• _Task to carry out_: Each line below should be reproduced without any alteration.

• _Source material_:
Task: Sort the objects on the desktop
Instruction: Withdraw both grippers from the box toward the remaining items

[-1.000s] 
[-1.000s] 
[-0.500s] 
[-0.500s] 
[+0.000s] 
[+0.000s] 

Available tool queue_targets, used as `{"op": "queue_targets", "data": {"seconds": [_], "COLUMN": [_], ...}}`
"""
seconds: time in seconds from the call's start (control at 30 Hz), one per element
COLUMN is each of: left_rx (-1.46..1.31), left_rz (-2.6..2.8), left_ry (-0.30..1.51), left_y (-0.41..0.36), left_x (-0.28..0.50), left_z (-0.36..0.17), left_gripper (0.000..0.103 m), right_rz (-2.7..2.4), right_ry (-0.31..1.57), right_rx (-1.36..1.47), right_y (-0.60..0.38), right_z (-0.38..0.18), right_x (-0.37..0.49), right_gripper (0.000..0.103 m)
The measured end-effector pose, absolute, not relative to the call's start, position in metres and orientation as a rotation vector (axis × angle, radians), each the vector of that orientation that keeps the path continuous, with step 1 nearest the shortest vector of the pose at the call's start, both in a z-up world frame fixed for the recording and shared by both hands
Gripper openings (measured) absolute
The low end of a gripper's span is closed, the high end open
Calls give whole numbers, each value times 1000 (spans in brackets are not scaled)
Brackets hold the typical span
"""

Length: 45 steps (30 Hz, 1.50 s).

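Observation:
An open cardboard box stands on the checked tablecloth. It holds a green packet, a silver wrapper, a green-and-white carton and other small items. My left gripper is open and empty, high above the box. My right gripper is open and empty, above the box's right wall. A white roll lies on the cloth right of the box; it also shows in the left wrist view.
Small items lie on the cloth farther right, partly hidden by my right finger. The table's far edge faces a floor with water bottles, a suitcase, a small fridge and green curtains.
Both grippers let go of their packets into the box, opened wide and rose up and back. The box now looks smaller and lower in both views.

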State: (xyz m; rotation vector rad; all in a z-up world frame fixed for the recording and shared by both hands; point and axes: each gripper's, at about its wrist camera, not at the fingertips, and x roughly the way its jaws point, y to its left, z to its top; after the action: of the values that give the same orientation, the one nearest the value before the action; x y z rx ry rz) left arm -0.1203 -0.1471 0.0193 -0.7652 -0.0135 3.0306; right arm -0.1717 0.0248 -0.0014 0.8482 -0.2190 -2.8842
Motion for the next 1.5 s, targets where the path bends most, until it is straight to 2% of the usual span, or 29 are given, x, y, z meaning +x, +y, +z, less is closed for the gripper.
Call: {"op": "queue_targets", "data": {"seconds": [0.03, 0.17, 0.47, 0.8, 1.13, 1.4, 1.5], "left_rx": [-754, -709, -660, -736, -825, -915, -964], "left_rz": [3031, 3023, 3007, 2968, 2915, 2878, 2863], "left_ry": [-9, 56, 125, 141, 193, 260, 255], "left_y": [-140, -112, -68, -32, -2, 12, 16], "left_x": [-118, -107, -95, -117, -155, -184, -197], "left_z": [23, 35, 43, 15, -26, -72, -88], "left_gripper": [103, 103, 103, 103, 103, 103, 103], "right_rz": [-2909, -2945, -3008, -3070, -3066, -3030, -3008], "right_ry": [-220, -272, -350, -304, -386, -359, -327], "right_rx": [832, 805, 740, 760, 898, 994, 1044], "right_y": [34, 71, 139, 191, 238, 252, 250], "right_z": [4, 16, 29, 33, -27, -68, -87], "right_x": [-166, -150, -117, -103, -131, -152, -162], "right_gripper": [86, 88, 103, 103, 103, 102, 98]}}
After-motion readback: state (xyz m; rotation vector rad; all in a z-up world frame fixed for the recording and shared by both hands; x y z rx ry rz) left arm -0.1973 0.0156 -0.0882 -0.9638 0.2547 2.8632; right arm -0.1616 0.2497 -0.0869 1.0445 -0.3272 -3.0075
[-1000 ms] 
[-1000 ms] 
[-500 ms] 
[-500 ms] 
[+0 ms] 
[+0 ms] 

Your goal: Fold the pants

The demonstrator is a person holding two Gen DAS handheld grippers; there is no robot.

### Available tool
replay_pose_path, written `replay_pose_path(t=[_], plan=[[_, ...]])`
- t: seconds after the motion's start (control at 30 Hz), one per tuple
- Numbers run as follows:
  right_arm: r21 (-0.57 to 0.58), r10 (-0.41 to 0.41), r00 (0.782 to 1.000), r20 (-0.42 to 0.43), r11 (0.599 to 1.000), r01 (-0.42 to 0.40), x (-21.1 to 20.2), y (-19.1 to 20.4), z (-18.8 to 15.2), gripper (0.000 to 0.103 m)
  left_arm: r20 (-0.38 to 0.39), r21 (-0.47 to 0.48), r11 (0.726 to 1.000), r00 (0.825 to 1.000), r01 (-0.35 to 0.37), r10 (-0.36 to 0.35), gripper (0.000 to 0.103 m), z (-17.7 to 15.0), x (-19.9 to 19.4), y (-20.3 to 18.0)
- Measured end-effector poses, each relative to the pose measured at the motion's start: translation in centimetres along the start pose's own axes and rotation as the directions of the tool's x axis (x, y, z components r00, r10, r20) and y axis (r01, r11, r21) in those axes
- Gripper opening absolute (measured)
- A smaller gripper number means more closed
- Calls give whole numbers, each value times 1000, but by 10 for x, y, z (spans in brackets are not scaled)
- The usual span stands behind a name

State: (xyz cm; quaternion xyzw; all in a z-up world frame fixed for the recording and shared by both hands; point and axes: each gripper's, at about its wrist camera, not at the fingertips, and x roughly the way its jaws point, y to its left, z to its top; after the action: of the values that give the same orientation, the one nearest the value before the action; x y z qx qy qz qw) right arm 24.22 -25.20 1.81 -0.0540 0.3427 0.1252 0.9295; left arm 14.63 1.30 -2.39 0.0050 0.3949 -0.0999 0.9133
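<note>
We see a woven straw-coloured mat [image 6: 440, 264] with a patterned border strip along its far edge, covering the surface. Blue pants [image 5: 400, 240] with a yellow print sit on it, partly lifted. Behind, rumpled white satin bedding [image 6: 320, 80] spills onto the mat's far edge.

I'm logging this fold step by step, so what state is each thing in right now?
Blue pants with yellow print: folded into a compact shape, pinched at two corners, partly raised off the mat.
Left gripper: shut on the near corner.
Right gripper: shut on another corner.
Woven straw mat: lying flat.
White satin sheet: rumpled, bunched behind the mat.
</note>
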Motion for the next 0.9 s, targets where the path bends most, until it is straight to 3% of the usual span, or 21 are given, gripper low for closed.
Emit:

• _Response_:
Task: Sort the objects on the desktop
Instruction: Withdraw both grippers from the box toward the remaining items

[-1.000s] 
[-1.000s] 
[-0.500s] 
[-0.500s] 
[+0.000s] 
[+0.000s] 

Available tool queue_targets, used as `{"op": "queue_targets", "data": {"seconds": [_], "COLUMN": [_], ...}}`
"""
seconds: time in seconds from the call's start (control at 30 Hz), one per element
COLUMN is each of: left_rx (-1.46..1.31), left_rz (-2.6..2.8), left_ry (-0.30..1.51), left_y (-0.41..0.36), left_x (-0.28..0.50), left_z (-0.36..0.17), left_gripper (0.000..0.103 m), right_rz (-2.7..2.4), right_ry (-0.31..1.57), right_rx (-1.36..1.47), right_y (-0.60..0.38), right_z (-0.38..0.18), right_x (-0.37..0.49), right_gripper (0.000..0.103 m)
The measured end-effector pose, absolute, not relative to the call's start, position in metres and orientation as a rotation vector (axis × angle, radians), each the vector of that orientation that keeps the path continuous, with step 1 nearest the shortest vector of the pose at the call's start, both in a z-up world frame fixed for the recording and shared by both hands
Gripper openings (measured) absolute
The low end of a gripper's span is closed, the high end open
Calls give whole numbers, each value times 1000 (spans in brackets are not scaled)
Brackets hold the typical span
"""

Length: 45 steps (30 Hz, 1.50 s).

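Observation:
An open cardboard box stands on the checked tablecloth. It holds a green packet, a silver wrapper, a green-and-white carton and other small items. My left gripper is open and empty, high above the box. My right gripper is open and empty, above the box's right wall. A white roll lies on the cloth right of the box; it also shows in the left wrist view.
Small items lie on the cloth farther right, partly hidden by my right finger. The table's far edge faces a floor with water bottles, a suitcase, a small fridge and green curtains.
Both grippers let go of their packets into the box, opened wide and rose up and back. The box now looks smaller and lower in both views.
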
State: (xyz m; rotation vector rad; all in a z-up world frame fixed for the recording and shared by both hands; point and axes: each gripper's, at about its wrist camera, not at the fingertips, and x roughly the way its jaws point, y to its left, z to its top; after the action: of the values that give the same orientation, the one nearest the value before the action; x y z rx ry rz) left arm -0.1203 -0.1471 0.0193 -0.7652 -0.0135 3.0306; right arm -0.1717 0.0248 -0.0014 0.8482 -0.2190 -2.8842
Motion for the next 1.5 s, targets where the path bends most, until it is straight to 2% of the usual span, or 29 are given, x, y, z meaning +x, +y, +z, less is closed for the gripper.
Call: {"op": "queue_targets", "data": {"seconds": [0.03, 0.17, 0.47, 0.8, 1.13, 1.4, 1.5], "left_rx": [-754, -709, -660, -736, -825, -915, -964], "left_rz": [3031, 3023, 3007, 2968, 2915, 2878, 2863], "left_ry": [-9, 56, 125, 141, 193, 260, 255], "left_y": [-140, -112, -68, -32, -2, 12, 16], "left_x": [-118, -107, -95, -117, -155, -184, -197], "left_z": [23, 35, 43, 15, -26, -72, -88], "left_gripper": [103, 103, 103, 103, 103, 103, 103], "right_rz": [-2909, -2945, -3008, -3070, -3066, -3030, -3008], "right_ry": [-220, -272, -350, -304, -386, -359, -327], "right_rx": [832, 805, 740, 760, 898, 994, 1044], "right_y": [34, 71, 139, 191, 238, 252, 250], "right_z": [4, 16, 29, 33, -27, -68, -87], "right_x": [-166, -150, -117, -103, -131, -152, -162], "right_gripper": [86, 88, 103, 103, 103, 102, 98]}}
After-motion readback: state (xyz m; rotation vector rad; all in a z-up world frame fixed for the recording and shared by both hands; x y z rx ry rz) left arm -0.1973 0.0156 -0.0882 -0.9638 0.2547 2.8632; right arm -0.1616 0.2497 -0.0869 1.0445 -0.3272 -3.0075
[-1000 ms] 
[-1000 ms] 
[-500 ms] 
[-500 ms] 
[+0 ms] 
[+0 ms] 

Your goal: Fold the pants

The demonstrator is a person holding two Gen DAS handheld grippers; there is no robot.

### Available tool
replay_pose_path, written `replay_pose_path(t=[_], plan=[[_, ...]])`
- t: seconds after the motion's start (control at 30 Hz), one per tuple
- Numbers run as follows:
  right_arm: r21 (-0.57 to 0.58), r10 (-0.41 to 0.41), r00 (0.782 to 1.000), r20 (-0.42 to 0.43), r11 (0.599 to 1.000), r01 (-0.42 to 0.40), x (-21.1 to 20.2), y (-19.1 to 20.4), z (-18.8 to 15.2), gripper (0.000 to 0.103 m)
  left_arm: r20 (-0.38 to 0.39), r21 (-0.47 to 0.48), r11 (0.726 to 1.000), r00 (0.825 to 1.000), r01 (-0.35 to 0.37), r10 (-0.36 to 0.35), gripper (0.000 to 0.103 m), z (-17.7 to 15.0), x (-19.9 to 19.4), y (-20.3 to 18.0)
- Measured end-effector poses, each relative to the pose measured at the motion's start: translation in centimetres along the start pose's own axes and rotation as the directions of the tool's x axis (x, y, z components r00, r10, r20) and y axis (r01, r11, r21) in those axes
- Gripper opening absolute (measured)
- A smaller gripper number means more closed
- Calls give whole numbers, each value times 1000, but by 10 for x, y, z (spans in brackets are not scaled)
- The usual span stands behind a name

State: (xyz cm; quaternion xyzw; all in a z-up world frame fixed for the recording and shared by both hands; point and axes: each gripper's, at about its wrist camera, not at the fingertips, and x roughly the way its jaws point, y to its left, z to its top; after the action: of the values that give the same orientation, the one nearest the value before the action; x y z qx qy qz qw) right arm 24.22 -25.20 1.81 -0.0540 0.3427 0.1252 0.9295; left arm 14.63 1.30 -2.39 0.0050 0.3949 -0.0999 0.9133
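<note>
We see a woven straw-coloured mat [image 6: 440, 264] with a patterned border strip along its far edge, covering the surface. Blue pants [image 5: 400, 240] with a yellow print sit on it, partly lifted. Behind, rumpled white satin bedding [image 6: 320, 80] spills onto the mat's far edge.

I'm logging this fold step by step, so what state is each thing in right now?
Blue pants with yellow print: folded into a compact shape, pinched at two corners, partly raised off the mat.
Left gripper: shut on the near corner.
Right gripper: shut on another corner.
Woven straw mat: lying flat.
White satin sheet: rumpled, bunched behind the mat.
</note>
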Motion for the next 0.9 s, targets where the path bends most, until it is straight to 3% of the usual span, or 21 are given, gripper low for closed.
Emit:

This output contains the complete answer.